TEMPO.CO, Jakarta - Terkait kejadian kapal Cina yang menerobos masuk perairan Natuna, pemerintah disarankan untuk tidak terburu-buru mengambil tindakan, khususnya dalam konteks perekonomian. Tindakan yang gegabah dikhawatirkan dapat memperburuk situasi bahkan tidak menguntungkan posisi Indonesia di mata internasional.
"Perlu diingat Cina adalah mitra dagang kita yang terbesar," ujar Direktur Riset Center of Reform on Economy atau Core, Piter Abdullah, melalui pesan singkat kepada Tempo, Ahad, 5 Januari 2020.
Karena itu, pemerintah diminta berhati-hati dalam memprediksi langkah yang akan diambil Cina. Sebab, hal tersebut akan menjadi dasar strategi yang akan ditempuh Indonesia. Sejauh ini, Piter menilai langkah dan sikap pemerintah sudah tepat dalam menyikapi polemik dengan cina.

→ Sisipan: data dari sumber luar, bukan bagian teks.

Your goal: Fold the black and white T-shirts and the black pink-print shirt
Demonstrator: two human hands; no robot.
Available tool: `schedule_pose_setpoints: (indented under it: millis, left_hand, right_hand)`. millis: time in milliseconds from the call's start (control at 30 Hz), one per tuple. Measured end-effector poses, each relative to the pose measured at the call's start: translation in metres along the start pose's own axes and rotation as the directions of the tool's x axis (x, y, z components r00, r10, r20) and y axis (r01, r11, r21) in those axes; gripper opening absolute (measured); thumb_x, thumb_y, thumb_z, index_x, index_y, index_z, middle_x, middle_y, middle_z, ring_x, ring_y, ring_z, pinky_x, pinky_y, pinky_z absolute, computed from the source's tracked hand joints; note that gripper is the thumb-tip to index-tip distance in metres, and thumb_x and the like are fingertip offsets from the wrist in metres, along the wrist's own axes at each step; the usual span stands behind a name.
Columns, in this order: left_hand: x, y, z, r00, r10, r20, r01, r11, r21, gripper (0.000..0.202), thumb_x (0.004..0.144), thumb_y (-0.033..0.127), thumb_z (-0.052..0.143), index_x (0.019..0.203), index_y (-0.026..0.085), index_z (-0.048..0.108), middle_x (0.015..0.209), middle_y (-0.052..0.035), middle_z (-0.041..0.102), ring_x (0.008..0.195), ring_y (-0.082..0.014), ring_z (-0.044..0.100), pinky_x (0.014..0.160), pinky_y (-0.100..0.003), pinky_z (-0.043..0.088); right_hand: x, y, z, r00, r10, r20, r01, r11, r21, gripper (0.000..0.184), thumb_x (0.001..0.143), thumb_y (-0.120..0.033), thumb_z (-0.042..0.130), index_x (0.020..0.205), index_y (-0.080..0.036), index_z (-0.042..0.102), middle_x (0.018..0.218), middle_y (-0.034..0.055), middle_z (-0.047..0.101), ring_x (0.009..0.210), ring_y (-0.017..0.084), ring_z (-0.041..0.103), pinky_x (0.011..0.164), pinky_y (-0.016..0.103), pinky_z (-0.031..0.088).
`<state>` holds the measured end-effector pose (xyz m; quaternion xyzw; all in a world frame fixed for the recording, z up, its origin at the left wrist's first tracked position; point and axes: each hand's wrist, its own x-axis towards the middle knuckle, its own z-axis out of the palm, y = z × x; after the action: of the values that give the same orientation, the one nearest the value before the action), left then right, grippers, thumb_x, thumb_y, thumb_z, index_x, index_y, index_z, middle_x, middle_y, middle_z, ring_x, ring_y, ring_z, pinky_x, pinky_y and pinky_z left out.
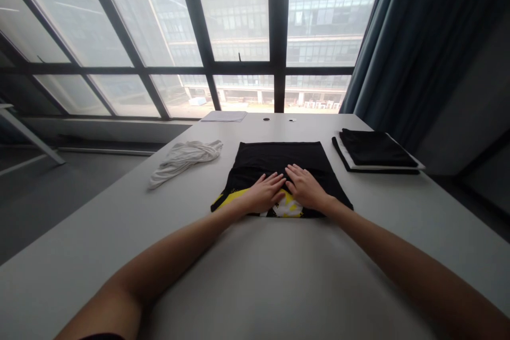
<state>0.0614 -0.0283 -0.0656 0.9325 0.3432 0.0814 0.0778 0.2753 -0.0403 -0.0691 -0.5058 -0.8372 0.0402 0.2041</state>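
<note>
A black garment (pixel 279 154) with a yellow and white print along its near edge lies folded in the middle of the table; its kind I cannot make out. My left hand (pixel 265 193) rests flat on its near part, partly over the yellow print, fingers stretched out. Close beside it, my right hand (pixel 306 187) presses flat on the black cloth with its fingers extended. The fingertips of both hands nearly meet. Neither hand grips anything. Parts of the print are hidden under the hands.
On the white table (pixel 255 276), a crumpled white cloth (pixel 187 158) lies to the left. A stack of folded black and white clothes (pixel 376 149) sits at the right. Papers (pixel 223 116) lie at the far edge, before the windows. A blue curtain (pixel 398 37) hangs at the right.
</note>
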Motion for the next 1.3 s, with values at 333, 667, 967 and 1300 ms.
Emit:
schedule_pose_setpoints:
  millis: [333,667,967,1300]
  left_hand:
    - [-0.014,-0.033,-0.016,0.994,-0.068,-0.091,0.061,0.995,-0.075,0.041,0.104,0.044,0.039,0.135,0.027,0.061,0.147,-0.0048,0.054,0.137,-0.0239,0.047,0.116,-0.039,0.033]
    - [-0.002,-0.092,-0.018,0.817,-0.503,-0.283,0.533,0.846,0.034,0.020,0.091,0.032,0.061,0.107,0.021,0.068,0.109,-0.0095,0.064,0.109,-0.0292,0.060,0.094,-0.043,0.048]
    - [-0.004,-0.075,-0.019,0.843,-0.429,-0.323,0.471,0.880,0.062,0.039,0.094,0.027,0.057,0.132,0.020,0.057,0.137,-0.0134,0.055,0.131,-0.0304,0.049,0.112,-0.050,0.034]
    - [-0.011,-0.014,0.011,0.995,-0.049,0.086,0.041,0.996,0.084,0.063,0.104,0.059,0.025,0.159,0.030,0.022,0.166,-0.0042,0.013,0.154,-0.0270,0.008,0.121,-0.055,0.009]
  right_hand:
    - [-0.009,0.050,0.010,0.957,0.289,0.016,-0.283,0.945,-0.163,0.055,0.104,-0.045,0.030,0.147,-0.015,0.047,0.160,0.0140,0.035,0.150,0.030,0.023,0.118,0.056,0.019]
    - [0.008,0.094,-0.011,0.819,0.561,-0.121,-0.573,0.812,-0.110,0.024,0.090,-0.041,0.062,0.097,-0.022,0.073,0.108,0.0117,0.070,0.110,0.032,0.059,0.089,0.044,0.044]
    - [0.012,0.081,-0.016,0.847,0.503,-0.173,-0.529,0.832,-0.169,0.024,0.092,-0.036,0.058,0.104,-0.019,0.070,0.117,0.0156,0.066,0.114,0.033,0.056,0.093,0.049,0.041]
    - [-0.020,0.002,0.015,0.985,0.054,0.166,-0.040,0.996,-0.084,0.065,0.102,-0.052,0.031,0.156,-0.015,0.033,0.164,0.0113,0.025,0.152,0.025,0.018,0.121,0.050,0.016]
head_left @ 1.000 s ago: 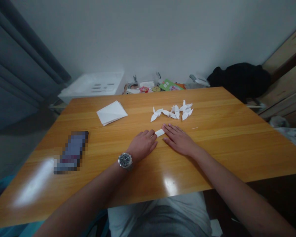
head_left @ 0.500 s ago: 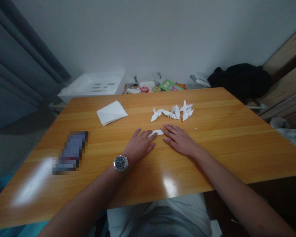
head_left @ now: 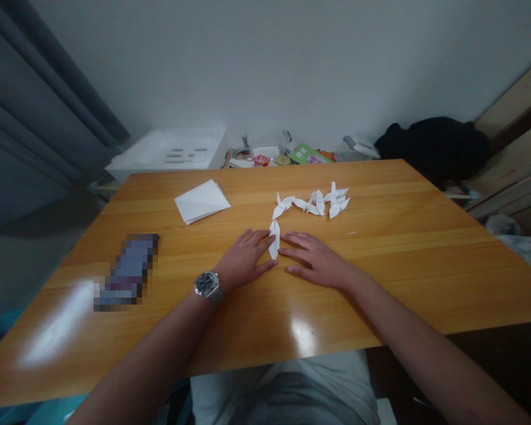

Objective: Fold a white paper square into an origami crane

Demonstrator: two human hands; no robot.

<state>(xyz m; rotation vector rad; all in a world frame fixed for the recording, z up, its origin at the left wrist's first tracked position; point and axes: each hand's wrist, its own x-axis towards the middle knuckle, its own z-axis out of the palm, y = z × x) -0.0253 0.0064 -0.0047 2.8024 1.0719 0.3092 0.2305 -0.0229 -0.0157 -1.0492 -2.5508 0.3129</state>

Senada dengan Piter, Ekonom dari Universitas Indonesia Fithra Faisal menyarankan pemerintah tidak perlu membawa perkara itu ke ranah perekonomian. "Sebaiknya kita mengkarantina isu ini menjadi isu politik saja, jangan menjadi isu ekonomi," tuturnya.
Fithra melihat, retaliasi atau aksi membalas dari segi perdagangan, akan berdampak lebih buruk dan memperkeruh keadaan. Pasalnya, Cina adalah salah satu partner dagang Indonesia, khususnya di sisi ekspor. Ekspor Indonesia, terpantau cukup besar ke Cina.
"Sangat tidak tepat melakukan retaliasi di perdagangan. Karena sekali kita masuk ke ranah itu, maka Cina bisa membalas lebih dalam lagi. Itu menurut saya bukan merupakan opsi," tutur dia.